**YOUR TASK**:
Print exactly the lines starting at the one that contains "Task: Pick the" and ending at the last line of the listing below.

**SUPPLIED MATERIAL**:
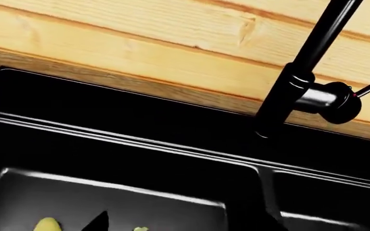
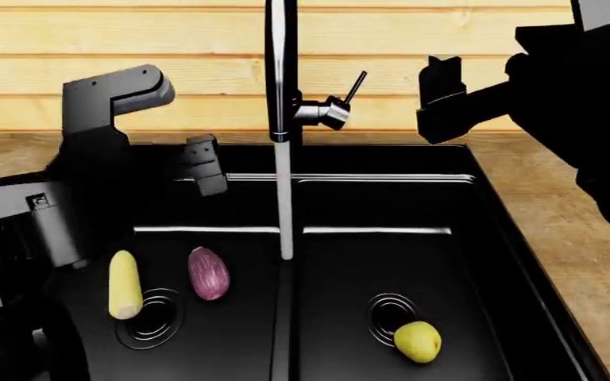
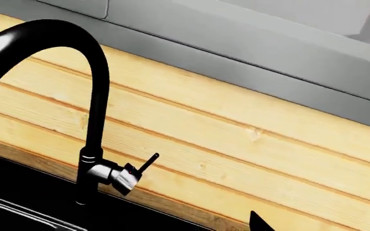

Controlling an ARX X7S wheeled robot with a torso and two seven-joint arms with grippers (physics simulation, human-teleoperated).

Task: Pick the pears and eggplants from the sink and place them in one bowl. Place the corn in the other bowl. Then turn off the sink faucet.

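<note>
The black sink has two basins. In the left basin a pale yellow corn lies beside a purple eggplant. A yellow-green pear rests by the right drain. Water runs from the dark faucet, whose stick lever points up and to the right. My left gripper hangs open over the left basin's back edge, holding nothing. Right of the lever and level with it, my right gripper is open and empty. One fingertip shows in the left wrist view and one fingertip in the right. Both bowls are out of view.
A wooden counter surrounds the sink, with a plank wall behind it. The faucet's arch rises high over the divider. My left arm's dark links crowd the sink's left side.
</note>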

**REPLY**:
Task: Pick the pears and eggplants from the sink and place them in one bowl. Place the corn in the other bowl. Then turn off the sink faucet.

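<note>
The black sink has two basins. In the left basin a pale yellow corn lies beside a purple eggplant. A yellow-green pear rests by the right drain. Water runs from the dark faucet, whose stick lever points up and to the right. My left gripper hangs open over the left basin's back edge, holding nothing. Right of the lever and level with it, my right gripper is open and empty. One fingertip shows in the left wrist view and one fingertip in the right. Both bowls are out of view.
A wooden counter surrounds the sink, with a plank wall behind it. The faucet's arch rises high over the divider. My left arm's dark links crowd the sink's left side.
</note>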

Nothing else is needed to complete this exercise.